*WORK REQUIRED*
Give back the whole listing exactly, line by line.

*DATASET EXCERPT*
* * * *

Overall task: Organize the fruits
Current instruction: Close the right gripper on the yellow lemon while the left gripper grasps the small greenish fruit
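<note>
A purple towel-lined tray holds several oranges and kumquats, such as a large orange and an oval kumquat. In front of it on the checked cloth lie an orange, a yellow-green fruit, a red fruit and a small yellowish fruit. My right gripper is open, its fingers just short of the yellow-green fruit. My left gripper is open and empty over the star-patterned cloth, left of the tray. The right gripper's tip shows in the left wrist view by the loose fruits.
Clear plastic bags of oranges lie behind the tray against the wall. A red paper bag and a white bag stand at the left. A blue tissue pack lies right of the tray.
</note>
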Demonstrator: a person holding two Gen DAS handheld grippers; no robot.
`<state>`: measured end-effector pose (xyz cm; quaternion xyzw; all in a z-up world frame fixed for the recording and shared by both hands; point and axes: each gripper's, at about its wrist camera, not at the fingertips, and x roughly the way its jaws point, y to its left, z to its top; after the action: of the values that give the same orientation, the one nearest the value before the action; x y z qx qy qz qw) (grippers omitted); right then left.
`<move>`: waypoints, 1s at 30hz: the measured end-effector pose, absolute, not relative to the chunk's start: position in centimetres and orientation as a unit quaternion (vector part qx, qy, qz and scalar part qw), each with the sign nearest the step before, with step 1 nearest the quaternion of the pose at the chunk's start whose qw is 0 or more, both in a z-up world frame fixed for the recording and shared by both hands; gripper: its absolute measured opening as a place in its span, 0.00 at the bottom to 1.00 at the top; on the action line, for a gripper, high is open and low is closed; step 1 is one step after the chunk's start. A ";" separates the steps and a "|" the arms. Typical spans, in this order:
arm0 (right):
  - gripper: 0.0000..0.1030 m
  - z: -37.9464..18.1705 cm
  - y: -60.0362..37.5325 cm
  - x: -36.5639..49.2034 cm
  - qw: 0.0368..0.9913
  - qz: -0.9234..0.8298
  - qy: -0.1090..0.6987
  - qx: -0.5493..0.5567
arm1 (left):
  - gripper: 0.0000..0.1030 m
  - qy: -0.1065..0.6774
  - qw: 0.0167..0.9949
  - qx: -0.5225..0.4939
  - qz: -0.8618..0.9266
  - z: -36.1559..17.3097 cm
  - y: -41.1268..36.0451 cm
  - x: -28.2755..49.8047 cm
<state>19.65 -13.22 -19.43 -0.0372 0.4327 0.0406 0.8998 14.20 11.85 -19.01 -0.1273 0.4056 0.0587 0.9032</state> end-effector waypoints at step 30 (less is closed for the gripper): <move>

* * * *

*WORKED SOLUTION*
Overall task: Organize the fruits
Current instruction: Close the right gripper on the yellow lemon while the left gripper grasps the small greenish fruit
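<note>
A purple towel-lined tray holds several oranges and kumquats, such as a large orange and an oval kumquat. In front of it on the checked cloth lie an orange, a yellow-green fruit, a red fruit and a small yellowish fruit. My right gripper is open, its fingers just short of the yellow-green fruit. My left gripper is open and empty over the star-patterned cloth, left of the tray. The right gripper's tip shows in the left wrist view by the loose fruits.
Clear plastic bags of oranges lie behind the tray against the wall. A red paper bag and a white bag stand at the left. A blue tissue pack lies right of the tray.
</note>
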Demonstrator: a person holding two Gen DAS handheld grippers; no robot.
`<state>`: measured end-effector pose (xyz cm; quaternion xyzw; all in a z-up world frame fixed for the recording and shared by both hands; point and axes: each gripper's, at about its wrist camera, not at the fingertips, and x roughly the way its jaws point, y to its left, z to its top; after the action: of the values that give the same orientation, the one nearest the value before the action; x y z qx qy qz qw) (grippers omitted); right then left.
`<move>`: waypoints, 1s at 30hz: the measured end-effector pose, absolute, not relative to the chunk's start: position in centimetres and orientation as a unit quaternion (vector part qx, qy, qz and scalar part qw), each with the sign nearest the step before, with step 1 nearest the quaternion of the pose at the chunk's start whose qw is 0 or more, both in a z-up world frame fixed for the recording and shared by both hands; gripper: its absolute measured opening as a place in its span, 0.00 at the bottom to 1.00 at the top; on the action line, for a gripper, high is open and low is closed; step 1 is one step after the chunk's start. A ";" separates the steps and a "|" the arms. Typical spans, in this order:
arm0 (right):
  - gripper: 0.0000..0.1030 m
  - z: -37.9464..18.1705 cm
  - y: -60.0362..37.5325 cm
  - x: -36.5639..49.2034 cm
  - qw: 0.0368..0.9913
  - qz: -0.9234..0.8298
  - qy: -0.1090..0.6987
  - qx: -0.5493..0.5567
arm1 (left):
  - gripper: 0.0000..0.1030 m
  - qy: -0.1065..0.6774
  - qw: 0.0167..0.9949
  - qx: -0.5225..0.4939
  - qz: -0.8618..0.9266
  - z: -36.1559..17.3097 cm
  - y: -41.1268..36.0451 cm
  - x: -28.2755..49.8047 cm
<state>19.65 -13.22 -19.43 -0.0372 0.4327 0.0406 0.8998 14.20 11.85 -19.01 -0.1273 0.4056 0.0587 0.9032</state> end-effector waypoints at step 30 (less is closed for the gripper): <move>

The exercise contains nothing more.